Many in the St. Paul-Minneapolis community were saddened
by the recent death of African-American playwright, August
Wilson. During his final weeks and upon his death, local radio
stations honored Wilson by replaying a number of his commentaries.
After listening to these commentaries, I began to ruminate about
Wilson’s observations concerning the plight of many urban African-Americans.
Wilson opined that many of today’s urban African-Americans were
suffering from a “spiritual wounding” and a “psychological blinding.”
He then went on to expand on what had prompted this observation.
Wilson indicted systemic and institutional urban racism
going back to the first decades of the great northern migrations
and continuing to the present, albeit, with post-industrial reconfigurations
and post-modern conceptual framing. Additional commentary by Wilson
suggests failures of African-Americans themselves were also causative.
These include the inability to develop a leadership class that truly
respects African-American culture, community and their values as
well as a true appreciation of the hard lessons learned from four
hundred years of African American history. Instead, what appeared
to be progress in civil and economic development was in reality
openings permitted by the dominant elites in order to allow the
development of an opportunistic class of African-Americans interested
only in self-aggrandizement. What some current observers have termed
the new “buffer class.”
Wilson also noted that for poor African-Americans
the spiritual woundings and psychological blindings have been stunning.

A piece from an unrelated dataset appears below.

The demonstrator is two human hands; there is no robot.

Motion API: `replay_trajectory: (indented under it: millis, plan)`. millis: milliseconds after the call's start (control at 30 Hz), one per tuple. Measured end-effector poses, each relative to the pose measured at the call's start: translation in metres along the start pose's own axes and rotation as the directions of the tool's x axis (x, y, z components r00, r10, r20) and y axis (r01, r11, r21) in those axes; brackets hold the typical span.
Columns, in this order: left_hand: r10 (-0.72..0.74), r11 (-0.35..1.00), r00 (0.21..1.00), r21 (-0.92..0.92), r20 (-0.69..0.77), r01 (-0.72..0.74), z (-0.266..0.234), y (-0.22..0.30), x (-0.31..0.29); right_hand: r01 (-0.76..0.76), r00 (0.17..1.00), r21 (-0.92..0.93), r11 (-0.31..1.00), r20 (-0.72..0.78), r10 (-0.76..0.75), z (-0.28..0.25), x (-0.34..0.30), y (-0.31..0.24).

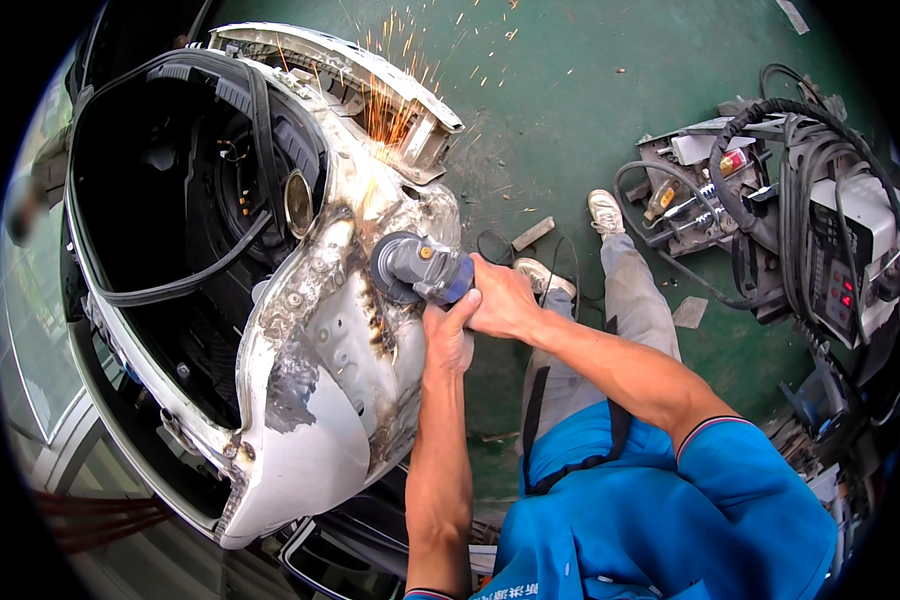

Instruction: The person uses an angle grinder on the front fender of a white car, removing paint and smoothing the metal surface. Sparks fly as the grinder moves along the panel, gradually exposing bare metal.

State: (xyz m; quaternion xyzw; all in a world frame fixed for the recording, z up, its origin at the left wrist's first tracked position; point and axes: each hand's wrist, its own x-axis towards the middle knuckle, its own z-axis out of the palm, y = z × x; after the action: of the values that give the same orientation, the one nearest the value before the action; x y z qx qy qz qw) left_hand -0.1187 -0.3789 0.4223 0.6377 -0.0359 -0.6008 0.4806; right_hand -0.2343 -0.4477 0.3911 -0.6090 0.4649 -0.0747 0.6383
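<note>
An angle grinder (432, 270) with a round disc (394, 268) is pressed to the scorched, bare-metal rear corner of a white car body (315, 425). My right hand (502, 298) is wrapped round the grinder's blue-and-dark body from the right. Just below, my left hand (448, 335) grips the same tool from underneath, its thumb laid along the housing. Orange sparks (395, 115) spray from the metal near the disc toward the far side. Blackened and rusty patches mark the panel around the disc. The exact contact edge is hidden by the disc.
The car's open rear compartment (170, 200) lies left, with a loose black rubber seal (260, 130) along its rim. A torn body panel (410, 95) juts out beyond. At right stands a welding machine (845, 255) with coiled cables and a tool tray (695, 190). Scraps lie on the green floor (560, 110).
</note>
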Motion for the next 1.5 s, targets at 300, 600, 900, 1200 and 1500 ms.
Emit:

The failure to make common cause in the face of unrelenting assaults
to the body politic and the failure to continue to educate the young
in the best values of the African American experience
have been ruinous. The loss of a cohesive and progressive community
direction has produced a cultural community inversion. Wilson does
acknowledge the pernicious and destabilizing effects of community
deindustrialization and disinvestment as well as the predictable
and causative rise in criminal involvement anchored by the economy
of last resort, the drug trade. He also, however, insists that
in spite of these realities, the African-American community can
only look to itself for its social, political and economic redemption.
To Wilson, the spiritual woundings and psychological
blindings are indeed formidable internal barriers. These are much
more awesome and difficult than external impediments. Indeed, the
internal injuries occasioned by these woundings and blindings have
been the source of ruminations by many thinkers going back many,
many years. But as Wilson so aptly noted, past and current social
and economic arrangements continually render the urban African-American
community ground zero for all manner of psycho-spiritual injury.
Ironically, a hundred years earlier the quintessential
scholar of the African-American experience, W.E.B. Du Bois, made
a similar observation in his classic work, The Souls of Black
Folk. Du Bois attributed the injuries to the spirits and the
psyches of African-Americans to the failure of Reconstruction and
the devastating effects of Jim Crow laws and practices. His observations
bore a remarkable similarity to those of Wilson. Although they
were talking about folks separated by one hundred years, both reported
an apparent injury to the spirit and the psyche of their respective
populations, i.e., what Wilson had termed a “spiritual wounding”
and a “psychological blinding.”
The opening decade of the 21st Century finds that
same sense of historical anomie noted by W.E.B. Du Bois in the opening
decade of the Twentieth Century. We may do well to heed August
Wilson’s admonition that in spite of post-industrial economic and
social arrangements the reclamation of a cohesive and progressive
African American community direction is a necessity without alternative.